Максим, как и еще несколько наших ребят, родом из деревни или райцентра, получал из дому продовольственные посылки. Посылки эти были не ахти какие - состояли в основном из сушеной картошки, но и она казалась роскошью, ее готовили в котелках, она распространяла невероятный аромат. Особенно когда после неурожая 1946 года отменили все дополнительные продталоны и когда продовольственное положение в тех московских домах, где нас подкармливали, тоже соответственно ухудшилось. Настроение у нас было смутное. Помню, как мы сидели - я, Поженян и Бахнов - и сами для себя выдвинули лозунг: "Не загибаться!" В это время из кухни - где-то у нас там еще была маленькая кухонька, но где именно, я так и не узнад за ненадобностью, - с котелком вернулся Толмачев, послушал наши разговоры и подбодрил:
- Ни хрена, ребята! Не пропадем...
Поженяна это взорвало:
- Ишь ты, Мося! Переживем!.. Сидит, уминает котелок картошки - так каждый переживет!
Никакого антагонизма или зависти по поводу котелков у нас не было. И сейчас это было скорее подтрунивание.
- А, Мося! - набросился на вошедшего Гриша. - Чего тебя не было так долго? Понимаю - ты, гад, бегал в Кремль просить, чтоб орденские деньги отменили! Зачем?
Толмачев опять ухмылялся. Уж кто-кто, а он бы бегать в Кремль без крайней нужды не стал. И отнюдь не из-за прижимистости. Насчет того, чем был минувшие два десятилетия Кремль, он отдавал себе отчет лучше большинства из нас.
Так получилось, что по-настоящему мы с ним разговорились только незадолго до моего ареста. Он очень глубоко переживал то, что сделала революция с Россией.
Но главное, за что я ему благодарен, не это. Этого я все равно тогда еще понять не мог. Он открыл мне Тютчева и некоторых других поэтов XIX века. Ведь до этого я жил только в советской поэзии, а в том, что ей предшествовало, по-настоящему ощущал только Пушкина и Лермонтова. И то, что он заразил меня любовью к Тютчеву, было очень важно. Особенно перед арестом. Не скажу, что сразу избавился от своей "идейности" (точней, псевдоидейности), но все же стал восприимчивей и шире. Видел я его после ссылки, он работал в какой-то редакции, мне рассказывал о Твардовском. Но потом я его из виду потерял. Жаль.

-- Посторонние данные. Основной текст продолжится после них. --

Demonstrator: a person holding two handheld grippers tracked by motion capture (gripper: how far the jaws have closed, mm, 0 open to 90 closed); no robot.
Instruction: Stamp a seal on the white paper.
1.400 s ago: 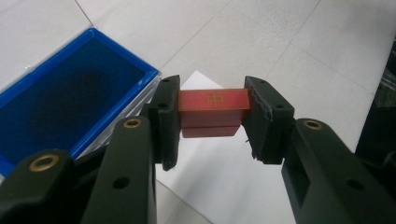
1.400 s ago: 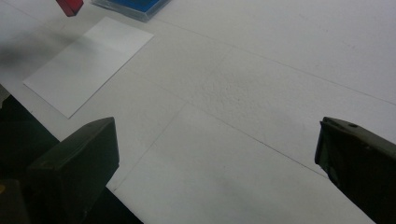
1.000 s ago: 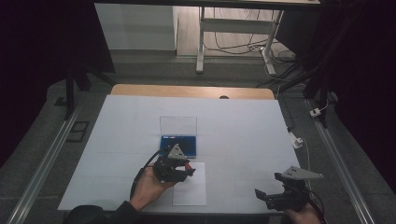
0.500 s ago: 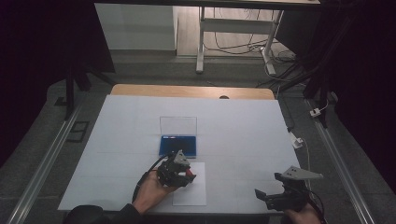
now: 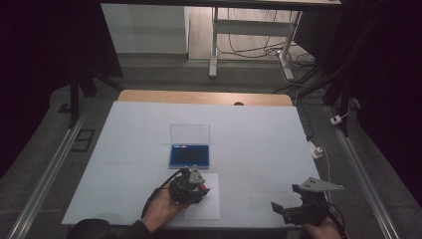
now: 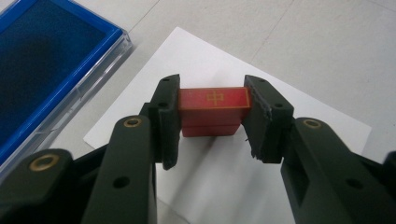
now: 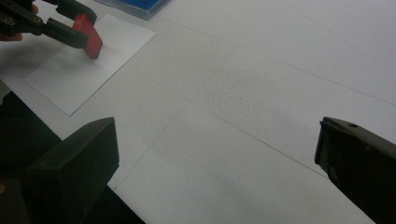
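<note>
Since a second ago the left gripper [image 5: 199, 185] has drawn back from the blue case [image 5: 189, 156] toward the table's [image 5: 249, 129] near edge, over the white sheet [image 6: 289, 112]. Its jaws pinch a red block [image 6: 213, 111], a rectangular stamp-like piece with a gold-lined top face and gold mark. The right gripper [image 7: 217, 163] stays spread at the near right.

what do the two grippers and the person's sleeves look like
Both grippers are black, each with two broad, blocky jaws. The left gripper has brass-coloured rivets on its jaw arms and dark flat pads, one chipped at its edge; a black cable trails from it. Each carries a grey three-cornered plate, plainest on the right gripper. The left sleeve is dark.
</note>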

Не следует, конечно, забывать и о том, что Литинститут был еще и просто высшим учебным заведением и в нем надо было учиться. Учились же мы, прямо скажем, по-разному. Одни очень хорошо, а другие, вроде нас с Максимом, рассматривали учебу как неприятное дополнение к возможности заниматься творчеством. А зря - там можно было получить солидное образование. Хотя академически мы учились по программе не университета (у нас не было классических языков), а пединститута (разумеется, без сугубо педагогических предметов), но состав преподавателей был блистателен, что компенсировало все. Но юность нам советует лукаво... Впрочем, кое-что перепадало и мне, и доходило до меня как раз то, что было мне необходимо.
Началось это почти сразу. Был наш институт институтом Союза писателей, но относился он еще и к Главному управлению учебными заведениями (ГУУЗу) в Министерстве высшего образования. Возглавлял этот ГУУЗ профессор Михаил Степанович Григорьев, читавший у нас предмет со странным для меня тогда названием "Введение в литературоведение". Я по тогдашней, неведомой еще мне темноте не понимал, зачем это нужно - само литературоведение и тем более введение в него. Есть литература, и этого достаточно.
Но все полетело, как только Михаил Степанович появился и произнес первую свою фразу. Любопытство (о том, что он начальник, мы сразу забыли) тут же сменилось захватывающим интересом, а умствования о литературоведении - свободной и напряженной работой мысли. В аудиторию вошел немолодой уже (но и не старый еще), спокойный, сдержанный человек, поздоровался, представился и, медленно расхаживая, стал излагать свои мысли. И первое, что мы от него услышали, было: "Функция искусства коммуникативная". Фраза меня поразила сразу - своей глубиной, лапидарностью и точностью. После лекций Михаила Степановича Григорьева доморощенность моих представлений об искусстве кончилась. Мысль обрела опору. Михаил Степанович читал у нас только один семестр, только "Введение", был всегда занят, хоть внимателен и даже любезен, и вряд ли он меня запомнил. Но я, которому сейчас наверняка больше лет, чем было ему в 1945-м, до сих пор вспоминаю его с благодарностью. Через таких людей к нам перетекала культура.